A 16-year-old boy who attended a boot camp in Mobile, Ala., says the camp's dean choked him, punched him, and "stomped" him.
William Vargas, of Coconut Creek, attended the Restoration Youth Academy last year. His mother sent him there after he got out of control at home, he told Local 10's Bob Norman.
While there he says camp dean and drill instructor William Knott went too far with the military-style discipline taught at the Christian camp.
"He picked me up from the floor and started choking me," said Vargas. "After he choked me, he punched me on the side of my head. He started stomping on my back," he said. "I still have nightmares about it."
Knott denied the incident in a phone interview. "I’ve never had a cause to stomp him or to punch him or anything else," he said. "That’s just not true."
But others have complained of abuse at Knott's hands. One boy, 17-year-old Maddy Weltner, who attended the camp for over a year, claimed in a written statement that Knott choked him. He wrote that it began when he refused to do push-ups.
"Mr. Will grabbed me by my belt and picked me up then slammed me on the ground again," he wrote. "Mr. Will yelled back at me to get up, but I still did not. After I said no, Mr. Will grabbed me again, picked me up, put me in a head lock, and started to choke me. Mr. Will kept me like that and I couldn't breathe for at least 15 seconds or so after he let go. When I finally calmed down Mr. Will grabbed handcuffs and handcuffed me, took me outside, and threw me down the school steps. I was made to stay in isolation for a while after that. I have seen Mr. Will slam so many of the cadets for little or no reason at all."
Knott said he remembered an incident with Weltner, but denied choking him and said Weltner was "completely out of control" at the time.
"I grabbed him by his belt and I placed him on the ground in a controlled situation," said Knott. "I straddled him, I put handcuffs on him. I’ve never placed him in a headlock at all."
Another former "cadet" at the camp, Lydia Honea, said she witnessed one instance of abuse while there.
"I witnessed a boy getting beat by William," said Lydia Honea. "The way they run the camp is really backwards and not honorable at all."
Honea is now staying in the home of former camp instructor Karin Peyregne, who wants to see the camp shut down. "I began to notice more and more abuse," said Peyregne. "They were treated in a very, very, very inappropriate manner."

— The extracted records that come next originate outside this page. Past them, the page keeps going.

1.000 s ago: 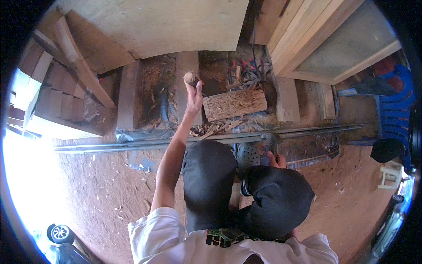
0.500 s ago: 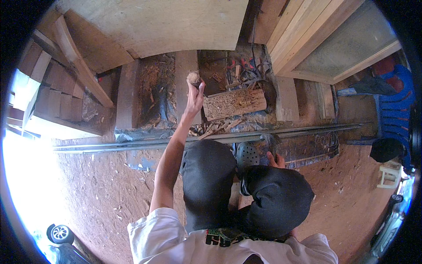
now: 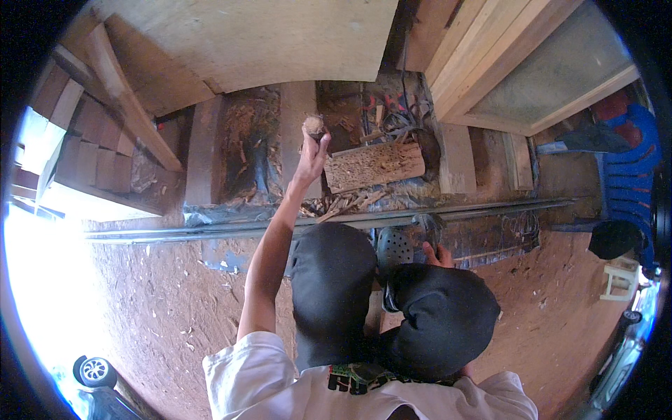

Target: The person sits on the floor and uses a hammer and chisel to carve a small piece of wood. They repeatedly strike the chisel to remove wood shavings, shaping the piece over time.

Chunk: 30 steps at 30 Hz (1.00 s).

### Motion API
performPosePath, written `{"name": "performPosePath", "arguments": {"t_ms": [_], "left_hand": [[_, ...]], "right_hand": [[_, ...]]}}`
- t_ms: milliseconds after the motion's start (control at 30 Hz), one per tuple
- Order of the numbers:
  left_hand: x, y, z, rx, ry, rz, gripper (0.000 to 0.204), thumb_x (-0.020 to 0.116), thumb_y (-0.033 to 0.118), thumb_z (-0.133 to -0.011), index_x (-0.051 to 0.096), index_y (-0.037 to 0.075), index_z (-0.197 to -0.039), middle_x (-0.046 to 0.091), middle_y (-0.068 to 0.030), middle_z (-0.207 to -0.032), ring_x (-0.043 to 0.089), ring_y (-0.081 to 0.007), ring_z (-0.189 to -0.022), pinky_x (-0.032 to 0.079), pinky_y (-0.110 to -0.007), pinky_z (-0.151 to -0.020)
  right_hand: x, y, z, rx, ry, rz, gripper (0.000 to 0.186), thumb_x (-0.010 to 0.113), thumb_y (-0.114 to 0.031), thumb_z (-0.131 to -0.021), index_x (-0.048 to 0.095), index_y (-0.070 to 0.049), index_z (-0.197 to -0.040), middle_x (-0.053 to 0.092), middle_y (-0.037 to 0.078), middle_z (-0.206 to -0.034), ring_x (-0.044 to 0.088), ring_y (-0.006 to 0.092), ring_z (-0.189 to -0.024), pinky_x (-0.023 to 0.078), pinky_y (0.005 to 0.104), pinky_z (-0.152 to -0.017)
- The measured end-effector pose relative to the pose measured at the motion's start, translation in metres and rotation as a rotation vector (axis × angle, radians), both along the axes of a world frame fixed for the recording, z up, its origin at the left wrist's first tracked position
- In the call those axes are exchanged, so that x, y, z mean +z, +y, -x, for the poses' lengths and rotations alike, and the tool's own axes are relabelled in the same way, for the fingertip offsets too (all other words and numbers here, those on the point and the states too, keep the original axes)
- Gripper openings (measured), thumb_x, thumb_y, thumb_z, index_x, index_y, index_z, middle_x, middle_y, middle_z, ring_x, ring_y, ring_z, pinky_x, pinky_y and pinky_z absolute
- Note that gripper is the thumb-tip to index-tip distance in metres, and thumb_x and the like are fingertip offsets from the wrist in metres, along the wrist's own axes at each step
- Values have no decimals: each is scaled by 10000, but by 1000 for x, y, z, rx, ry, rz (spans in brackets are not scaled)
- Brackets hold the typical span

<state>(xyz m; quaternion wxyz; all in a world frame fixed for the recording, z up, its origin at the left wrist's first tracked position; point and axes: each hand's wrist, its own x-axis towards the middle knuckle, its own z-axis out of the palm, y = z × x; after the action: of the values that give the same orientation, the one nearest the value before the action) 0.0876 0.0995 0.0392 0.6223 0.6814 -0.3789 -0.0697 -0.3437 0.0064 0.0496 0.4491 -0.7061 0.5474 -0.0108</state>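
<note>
My left hand (image 3: 311,162) reaches forward past the metal bars, its fingers closed round a small piece with a rough, pale tan, rounded end (image 3: 314,125). Its kind is not clear, and the fingers hide the rest. Just right of that hand lies a thick wooden block (image 3: 378,166) with a heavily pitted top. My right hand (image 3: 439,256) is beside my right knee, closed on a tool with a dark metal head (image 3: 429,226). The knee covers part of this hand and the tool's handle. A grey perforated clog (image 3: 395,246) shows between my knees.
Long metal bars (image 3: 210,232) cross the ground in front of me. Wood chips (image 3: 350,203) surround the block, and tangled tools and straps (image 3: 399,115) lie behind it. A plywood sheet (image 3: 280,42), a framed wooden panel (image 3: 539,77) and a blue plastic chair (image 3: 633,168) stand around.
My left hand and its tan piece have shifted slightly right and tilted a little. My right hand and the tool have barely moved.
</note>
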Motion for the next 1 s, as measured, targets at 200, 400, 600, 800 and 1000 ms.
{"name": "performPosePath", "arguments": {"t_ms": [200, 400, 600, 800, 1000], "left_hand": [[9, -2, 2, -107, 172, -66, 297, 595, 217, -930, 503, 28, -1141, 555, -75, -1097, 490, -161, -993, 389, -300, -909], [25, -20, 2, 48, 196, -43, 273, 725, 240, -825, 592, 11, -756, 520, 18, -585, 458, -92, -552, 419, -286, -551], [31, -26, 4, -74, 199, 8, 284, 741, 196, -795, 567, 14, -663, 527, 15, -581, 458, -70, -560, 400, -292, -529], [22, -34, 15, -88, 185, 84, 258, 701, 146, -804, 551, 18, -638, 515, 8, -569, 448, -73, -549, 385, -292, -504], [19, -32, 17, -161, 139, -91, 224, 713, 149, -784, 556, 53, -656, 565, -37, -617, 564, -138, -594, 452, -292, -570]], "right_hand": [[70, 3, -43, 155, -65, 154, 571, 618, -490, -850, 604, 27, -1092, 643, 183, -927, 603, 325, -898, 455, 405, -809], [128, -26, -104, 308, -97, -92, 514, 632, -421, -848, 577, 62, -1015, 604, 195, -913, 551, 288, -854, 430, 396, -784], [132, -29, -145, 523, -301, 141, 422, 644, -383, -841, 642, 21, -964, 661, 148, -833, 608, 264, -756, 472, 406, -734], [166, -32, -194, 605, -449, 217, 371, 641, -323, -851, 642, 10, -1016, 658, 154, -895, 606, 231, -831, 471, 373, -782], [216, -44, -208, 514, -886, 291, 273, 527, -314, -954, 518, -60, -856, 494, -1, -665, 428, 49, -532, 335, 213, -454]]}}
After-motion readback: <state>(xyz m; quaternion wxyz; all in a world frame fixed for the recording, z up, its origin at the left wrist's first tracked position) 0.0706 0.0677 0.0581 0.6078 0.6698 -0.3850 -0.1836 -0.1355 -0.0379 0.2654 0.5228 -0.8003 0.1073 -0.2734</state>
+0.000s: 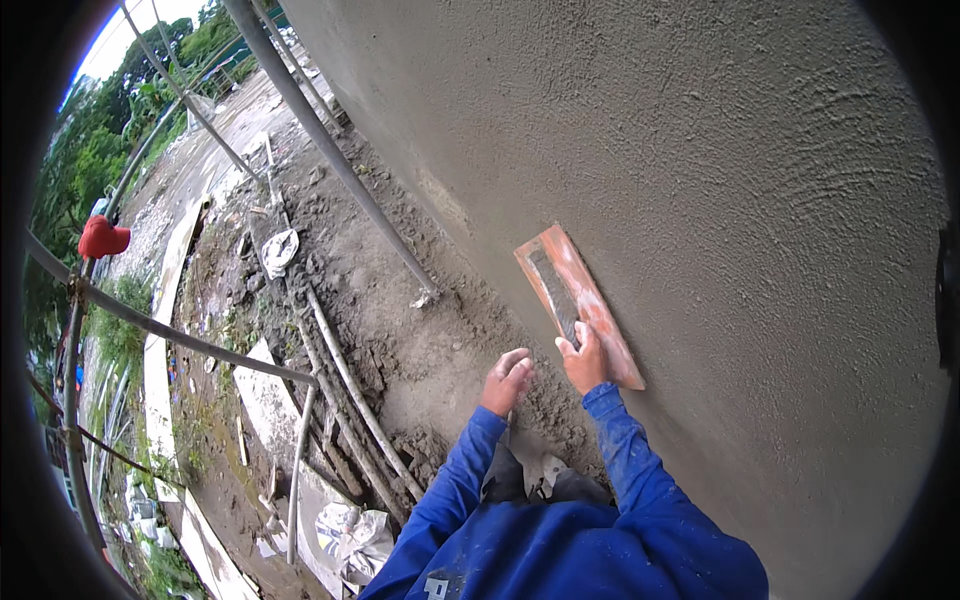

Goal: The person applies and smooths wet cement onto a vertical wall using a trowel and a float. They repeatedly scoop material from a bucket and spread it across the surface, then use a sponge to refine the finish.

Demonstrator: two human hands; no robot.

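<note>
Orange float (592, 308): resting slantwise against the grey wall (760, 260), handle side facing outward.
Right hand (585, 362): gripping the lower part of the float's handle, fingers curling around it.
Left hand (507, 382): hovering near the float, half open, fingers bending loosely, holding nothing.
Plaster marks (835, 150): curving across the wall's upper right.
Grey pole (340, 165): standing on the dirt ground (425, 375).
Red cap (103, 238): sitting at far left.
</note>
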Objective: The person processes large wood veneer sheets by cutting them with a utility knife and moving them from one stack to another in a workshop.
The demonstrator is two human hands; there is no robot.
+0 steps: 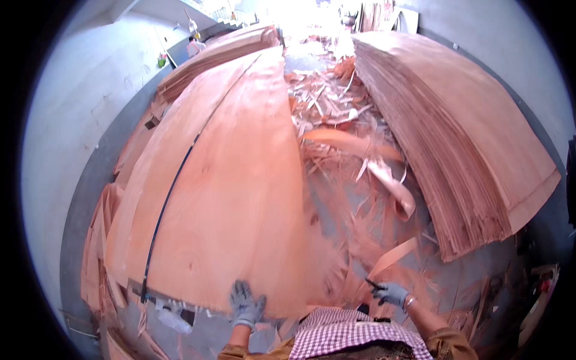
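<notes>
A wide, pale orange wood veneer sheet (240, 180) lies in front of me, on top of a stack. My left hand (246, 303), in a grey glove, rests flat on its near edge with the fingers spread. Along the sheet's left part runs a long, thin dark rod (174, 183). Off the sheet's right side, my right hand (393, 294), also gloved, is closed around a small dark tool (374, 284), perhaps a knife; its blade cannot be made out. Just beyond that hand is a loose veneer strip (393, 256).
A tall veneer stack (462, 144) stands on the right. Veneer scraps (327, 99) litter the aisle between the stacks, with a curled piece (393, 186) among them. Another stack (222, 57) and a person (195, 47) are at the far left. A clear plastic bag (174, 320) lies near the front.
</notes>
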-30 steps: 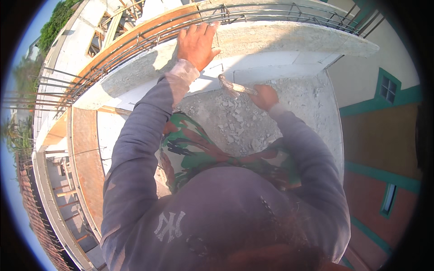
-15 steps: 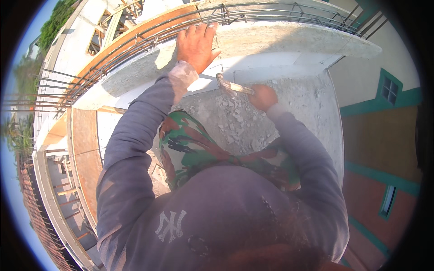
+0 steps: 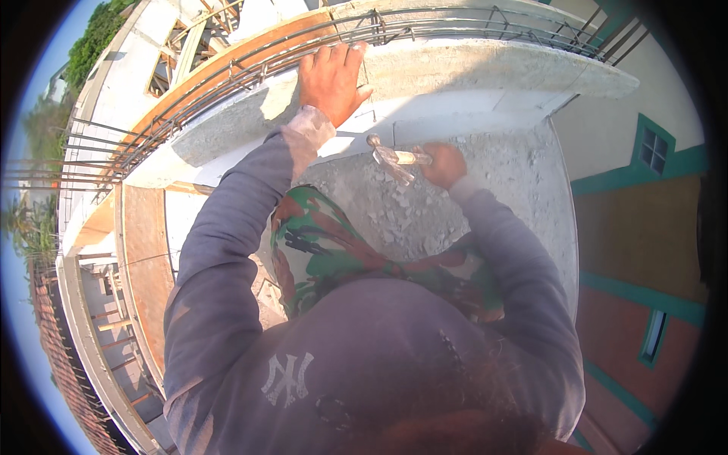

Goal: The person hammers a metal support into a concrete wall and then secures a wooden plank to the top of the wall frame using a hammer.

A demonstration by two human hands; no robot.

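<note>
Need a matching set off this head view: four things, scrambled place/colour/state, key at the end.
Column 1
1. hammer
2. left hand
3. steel bars
4. trousers

Column 2
A. long and thin, running along the far side of the pale board
B. camouflage pattern with green and brown
C. at the upper edge of the pale board
D. gripped by the handle in the right hand

Pairs: 1-D, 2-C, 3-A, 4-B
</note>
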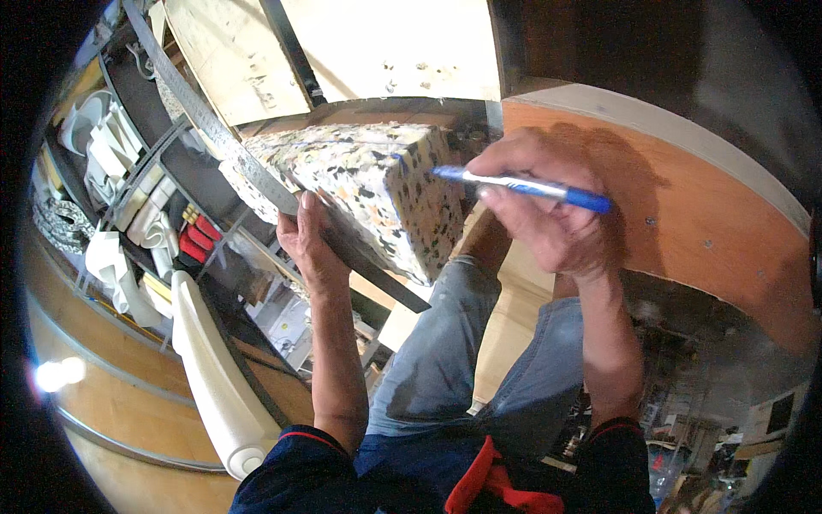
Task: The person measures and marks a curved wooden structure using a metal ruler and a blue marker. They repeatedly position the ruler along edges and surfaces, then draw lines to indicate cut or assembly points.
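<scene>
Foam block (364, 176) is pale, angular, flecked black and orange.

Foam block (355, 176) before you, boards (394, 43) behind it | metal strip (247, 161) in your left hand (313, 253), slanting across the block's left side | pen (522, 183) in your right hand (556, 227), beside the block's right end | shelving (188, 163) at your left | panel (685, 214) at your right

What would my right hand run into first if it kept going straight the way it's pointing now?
Probably the speckled foam block, near its end, with the blue-and-white pen in your right hand touching first. The remaining gap is unclear from this single view.
</scene>
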The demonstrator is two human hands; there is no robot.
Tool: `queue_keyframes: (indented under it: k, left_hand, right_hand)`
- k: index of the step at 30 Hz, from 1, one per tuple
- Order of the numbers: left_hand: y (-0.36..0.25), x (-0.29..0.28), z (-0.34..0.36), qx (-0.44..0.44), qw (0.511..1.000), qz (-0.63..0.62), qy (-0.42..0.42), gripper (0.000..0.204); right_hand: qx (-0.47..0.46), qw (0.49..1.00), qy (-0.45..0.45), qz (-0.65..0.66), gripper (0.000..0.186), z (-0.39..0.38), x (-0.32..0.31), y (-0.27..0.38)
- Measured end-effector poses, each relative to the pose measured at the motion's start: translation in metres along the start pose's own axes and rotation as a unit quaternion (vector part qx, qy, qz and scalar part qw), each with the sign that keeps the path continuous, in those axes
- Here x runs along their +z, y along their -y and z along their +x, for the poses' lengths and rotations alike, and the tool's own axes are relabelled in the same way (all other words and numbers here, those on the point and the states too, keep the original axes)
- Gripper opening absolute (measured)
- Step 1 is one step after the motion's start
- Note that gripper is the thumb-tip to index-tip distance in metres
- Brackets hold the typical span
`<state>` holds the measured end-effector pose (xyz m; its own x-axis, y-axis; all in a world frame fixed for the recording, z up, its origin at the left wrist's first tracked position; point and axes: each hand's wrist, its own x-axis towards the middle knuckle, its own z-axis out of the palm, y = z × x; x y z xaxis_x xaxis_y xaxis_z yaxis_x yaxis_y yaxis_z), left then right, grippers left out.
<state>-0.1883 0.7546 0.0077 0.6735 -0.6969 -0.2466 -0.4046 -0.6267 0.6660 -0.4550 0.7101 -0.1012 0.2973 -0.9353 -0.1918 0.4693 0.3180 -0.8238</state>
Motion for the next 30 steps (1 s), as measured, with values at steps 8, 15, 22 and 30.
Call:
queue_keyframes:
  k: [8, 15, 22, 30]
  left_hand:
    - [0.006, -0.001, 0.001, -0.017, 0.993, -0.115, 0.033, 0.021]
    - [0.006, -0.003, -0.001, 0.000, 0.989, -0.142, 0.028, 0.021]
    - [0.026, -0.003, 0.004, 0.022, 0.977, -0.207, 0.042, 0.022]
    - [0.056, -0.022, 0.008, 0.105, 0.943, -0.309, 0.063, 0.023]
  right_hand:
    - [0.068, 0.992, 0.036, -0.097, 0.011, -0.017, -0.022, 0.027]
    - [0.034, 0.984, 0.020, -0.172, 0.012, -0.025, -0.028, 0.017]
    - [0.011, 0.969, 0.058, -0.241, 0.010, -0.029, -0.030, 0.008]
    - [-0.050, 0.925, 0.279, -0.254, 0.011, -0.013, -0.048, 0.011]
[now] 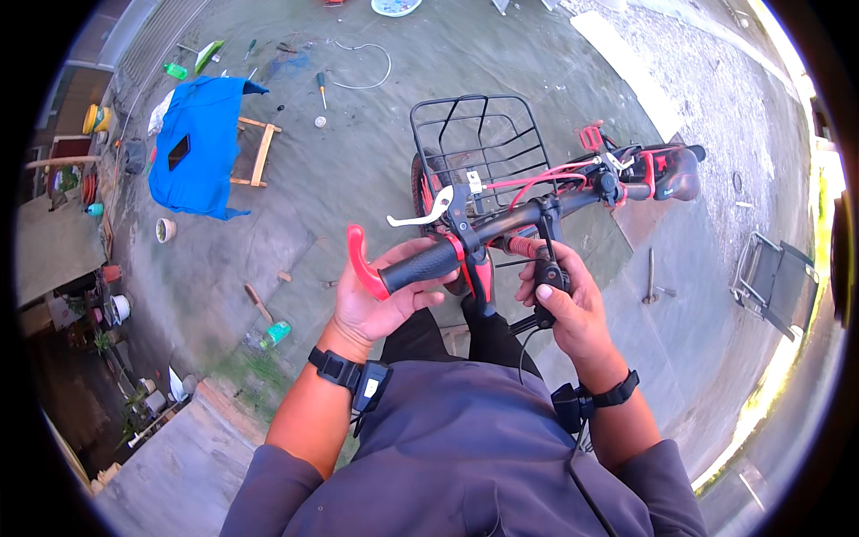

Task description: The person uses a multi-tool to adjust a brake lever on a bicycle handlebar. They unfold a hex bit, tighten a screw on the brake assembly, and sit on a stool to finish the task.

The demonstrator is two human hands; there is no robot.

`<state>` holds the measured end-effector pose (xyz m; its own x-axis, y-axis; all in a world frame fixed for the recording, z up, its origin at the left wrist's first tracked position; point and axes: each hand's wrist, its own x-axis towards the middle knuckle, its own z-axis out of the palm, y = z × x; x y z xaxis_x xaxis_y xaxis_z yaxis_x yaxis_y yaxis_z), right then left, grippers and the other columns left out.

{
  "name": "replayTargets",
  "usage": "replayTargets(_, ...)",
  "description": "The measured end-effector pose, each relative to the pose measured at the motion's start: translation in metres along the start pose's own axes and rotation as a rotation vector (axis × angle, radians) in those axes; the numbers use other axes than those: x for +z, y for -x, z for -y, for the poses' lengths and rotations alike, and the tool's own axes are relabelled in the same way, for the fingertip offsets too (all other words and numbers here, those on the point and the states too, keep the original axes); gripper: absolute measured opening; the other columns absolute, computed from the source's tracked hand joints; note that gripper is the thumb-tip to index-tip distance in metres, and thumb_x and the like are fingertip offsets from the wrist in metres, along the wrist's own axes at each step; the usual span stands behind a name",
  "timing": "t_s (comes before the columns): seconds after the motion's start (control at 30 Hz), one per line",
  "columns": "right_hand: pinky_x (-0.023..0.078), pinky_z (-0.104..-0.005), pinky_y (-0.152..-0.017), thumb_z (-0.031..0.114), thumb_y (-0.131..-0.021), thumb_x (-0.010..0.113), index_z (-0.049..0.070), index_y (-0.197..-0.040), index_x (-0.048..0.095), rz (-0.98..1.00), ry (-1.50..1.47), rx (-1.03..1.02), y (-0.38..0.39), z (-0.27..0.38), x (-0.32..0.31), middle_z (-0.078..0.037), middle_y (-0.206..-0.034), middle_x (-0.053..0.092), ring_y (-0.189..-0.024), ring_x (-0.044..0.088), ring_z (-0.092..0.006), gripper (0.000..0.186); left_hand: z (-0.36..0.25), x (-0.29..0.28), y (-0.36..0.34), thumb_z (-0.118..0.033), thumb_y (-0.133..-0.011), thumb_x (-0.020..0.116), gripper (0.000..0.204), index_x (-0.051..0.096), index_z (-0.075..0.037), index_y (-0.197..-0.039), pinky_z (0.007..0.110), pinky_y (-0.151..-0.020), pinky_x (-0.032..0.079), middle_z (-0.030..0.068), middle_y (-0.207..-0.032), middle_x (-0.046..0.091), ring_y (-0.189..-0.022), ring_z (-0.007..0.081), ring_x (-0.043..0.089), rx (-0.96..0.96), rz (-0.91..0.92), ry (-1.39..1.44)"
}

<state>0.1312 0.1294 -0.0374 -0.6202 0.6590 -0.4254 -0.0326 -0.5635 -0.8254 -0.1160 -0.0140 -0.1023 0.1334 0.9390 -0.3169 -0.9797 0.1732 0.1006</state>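
Observation:
A small bicycle with a black handlebar (510, 221) stands in front of me. My left hand (369, 295) is curled loosely around the black rubber handlebar grip (422, 266), just inside its red bar end (364, 265). A white brake lever (425, 210) sticks out beyond that hand. Close to the middle of the bar, my right hand (577, 304) grips a black bracket-like part (551, 279) between thumb and fingers. This part joins the handlebar by a thin arm and a clamp. Beside those fingers shows a red coil spring (523, 247).
Ahead of the bar sits a black wire basket (483, 134). A stool under blue cloth (201, 148) stands left, carrying a dark phone-like slab (180, 152). Screwdriver (321, 89), hammer (651, 276) and green bottle (276, 334) lie on the ground. At right is a folding chair (777, 282).

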Motion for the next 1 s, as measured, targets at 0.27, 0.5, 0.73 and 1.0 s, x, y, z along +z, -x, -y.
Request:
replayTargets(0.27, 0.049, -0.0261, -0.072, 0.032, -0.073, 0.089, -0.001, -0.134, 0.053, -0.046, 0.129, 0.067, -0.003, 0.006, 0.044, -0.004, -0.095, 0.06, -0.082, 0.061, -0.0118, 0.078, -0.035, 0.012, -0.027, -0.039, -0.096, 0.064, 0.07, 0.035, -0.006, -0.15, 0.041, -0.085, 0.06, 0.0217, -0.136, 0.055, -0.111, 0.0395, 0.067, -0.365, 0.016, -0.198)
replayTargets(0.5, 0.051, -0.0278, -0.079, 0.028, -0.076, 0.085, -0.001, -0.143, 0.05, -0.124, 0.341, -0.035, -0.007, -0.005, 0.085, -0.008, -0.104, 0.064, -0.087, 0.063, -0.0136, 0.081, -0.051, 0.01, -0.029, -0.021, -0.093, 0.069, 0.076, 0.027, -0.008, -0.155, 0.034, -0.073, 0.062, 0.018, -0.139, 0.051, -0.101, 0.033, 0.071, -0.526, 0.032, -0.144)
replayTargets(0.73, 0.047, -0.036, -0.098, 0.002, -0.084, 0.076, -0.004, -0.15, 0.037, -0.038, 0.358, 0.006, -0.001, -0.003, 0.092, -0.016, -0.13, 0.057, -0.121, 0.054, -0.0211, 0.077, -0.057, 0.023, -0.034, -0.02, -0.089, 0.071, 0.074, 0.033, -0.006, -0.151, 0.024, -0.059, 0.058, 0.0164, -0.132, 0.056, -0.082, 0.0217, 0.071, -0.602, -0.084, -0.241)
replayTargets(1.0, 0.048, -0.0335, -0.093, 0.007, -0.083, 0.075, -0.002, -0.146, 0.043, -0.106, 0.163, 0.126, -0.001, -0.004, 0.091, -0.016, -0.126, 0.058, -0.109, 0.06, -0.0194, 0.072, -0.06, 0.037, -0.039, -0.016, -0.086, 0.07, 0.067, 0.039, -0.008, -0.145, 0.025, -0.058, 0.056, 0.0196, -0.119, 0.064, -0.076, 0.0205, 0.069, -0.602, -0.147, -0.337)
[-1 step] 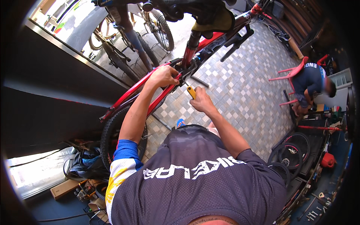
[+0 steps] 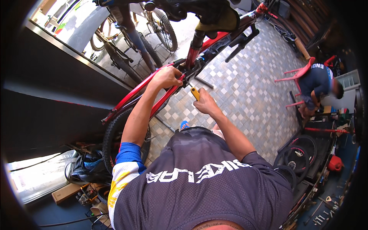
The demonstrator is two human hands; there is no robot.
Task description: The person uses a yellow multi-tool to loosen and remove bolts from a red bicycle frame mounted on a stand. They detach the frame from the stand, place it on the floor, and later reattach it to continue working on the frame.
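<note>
A red and black bicycle frame (image 2: 212,41) hangs tilted in front of me, its rear end reaching down to the left. My left hand (image 2: 167,77) lies over the red tubes near the frame's middle, fingers curled against them. What its fingertips touch there is partly hidden. In my right hand (image 2: 206,103) is a screwdriver-like tool with a yellow handle (image 2: 195,93). Its thin shaft points up-left to the frame beside my left fingertips. Whether the tip touches a part is too small to tell. Below the left forearm shows a black tyre (image 2: 109,134).
Another person (image 2: 320,84) bends over beside a red chair (image 2: 304,73) at the right. Loose wheels or tyres (image 2: 303,155) and a red container (image 2: 335,163) lie near a tool-strewn bench. Other bicycles (image 2: 122,61) stand beyond the doorway; a bag (image 2: 88,166) sits lower left.
</note>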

There have been past abuse allegations made against the camp, which is owned by a preacher named John Young, but multiple investigations have led to no charges.
"It’s amazing these kids are saying all of this," said Knott. "I’ve never gone to jail for any of this. I’ve never been charged. It’s unfair. I don’t think I should be forced to defend myself."
Before coming to Restoration Youth Academy, Knott was a drill instructor at another boot camp called Bethel Boys Academy, which was shut down after multiple allegations of abuse.
Multiple lawsuits alleged systematic abuse involving numerous teenagers at Bethel. Knott was named in one class-action lawsuit as having "planned, orchestrated, and directed" abuse at that camp included allegations torture involving the forced holding of electric fences and water submersion. He lost a default judgment in another case in which a former Bethel cadet alleged Knott had sicced a pit bull on him.
But Knott said he left Bethel before the alleged abuse ever occurred. Camp owner Young said the repeat allegations against Knott didn't concern him.
"If you're in this business and kids want to go home, they'll say anything," said Young.
When it was noted that the kids making these most recent allegations were already out of the camp Young said, "I can tell you this, there is no abuse or mistreatment at this camp," replied Young.
Knott said the abuse often comes from the cadets themselves. "What about kids have punched me in the mouth?" he asked. "What about when kids have hit me in balls? What about when they spit in my face?"
Another concern for camp detractors is that its instructors, counselors and teachers don't have the license required at state-run boot camps. "Because we are a Christian-based program, we are not required to have a license with our program," said Young.
Former camp cadet Madison Litsky, who alleges that Young punched her while she was being taken from her home and transported to the camp, said that's only because authorities don't believe the troubled kids who populate the camp.
"They can do anything to you and you can tell someone but they can lie," said Litsky, of Plantation.
Vargas is now back in Coconut Creek with his mom. "I've seen kids choked, I've seen kids slapped, I've seen kids punched," he said. "That place needs to be shut down."